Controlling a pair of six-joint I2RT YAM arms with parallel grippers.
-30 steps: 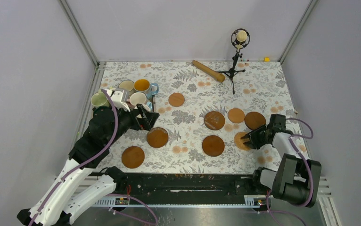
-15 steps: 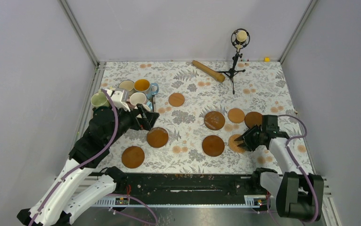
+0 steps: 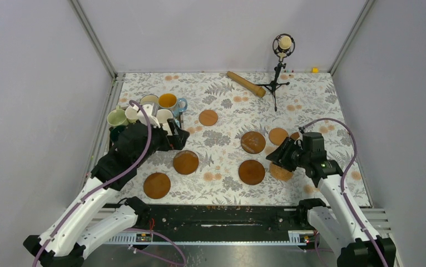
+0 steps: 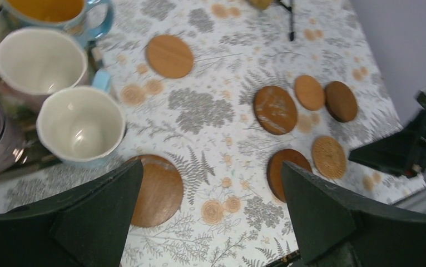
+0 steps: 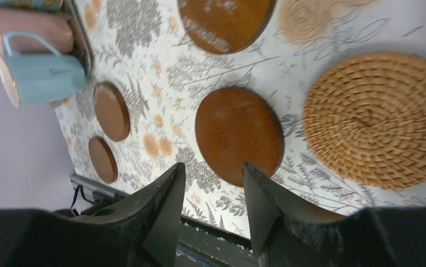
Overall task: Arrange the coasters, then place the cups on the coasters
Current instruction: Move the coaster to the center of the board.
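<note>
Near the right edge of the counter (image 3: 316, 105), we are easing our right pincer (image 5: 213, 167), now slightly parted and empty, off the woven coaster (image 5: 377, 119) lying flat there, while our wide-open, empty left pincer (image 4: 211, 167) is closing on the cups (image 4: 80, 125) clustered far left, so cup placing looks next.

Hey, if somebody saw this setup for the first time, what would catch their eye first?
Probably the round coasters scattered bare across the floral tablecloth, including a woven coaster on the near right. Next, the mugs crowded together at the far left, with the left gripper open right beside them. A microphone on a tripod stands at the far edge.
</note>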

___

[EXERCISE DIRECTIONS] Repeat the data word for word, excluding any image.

[TASK SOLUTION]
Controlling a pair of six-joint I2RT YAM arms with parallel grippers.
-30 steps: 
-15 steps: 
+0 steps: 
+0 steps: 
+0 steps: 
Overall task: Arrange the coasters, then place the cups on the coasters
Current instruction: Move the coaster to the center of the board.
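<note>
Near the right edge of the counter (image 3: 316, 105), we are easing our right pincer (image 5: 213, 167), now slightly parted and empty, off the woven coaster (image 5: 377, 119) lying flat there, while our wide-open, empty left pincer (image 4: 211, 167) is closing on the cups (image 4: 80, 125) clustered far left, so cup placing looks next.

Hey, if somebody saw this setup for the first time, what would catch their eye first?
Probably the round coasters scattered bare across the floral tablecloth, including a woven coaster on the near right. Next, the mugs crowded together at the far left, with the left gripper open right beside them. A microphone on a tripod stands at the far edge.
</note>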

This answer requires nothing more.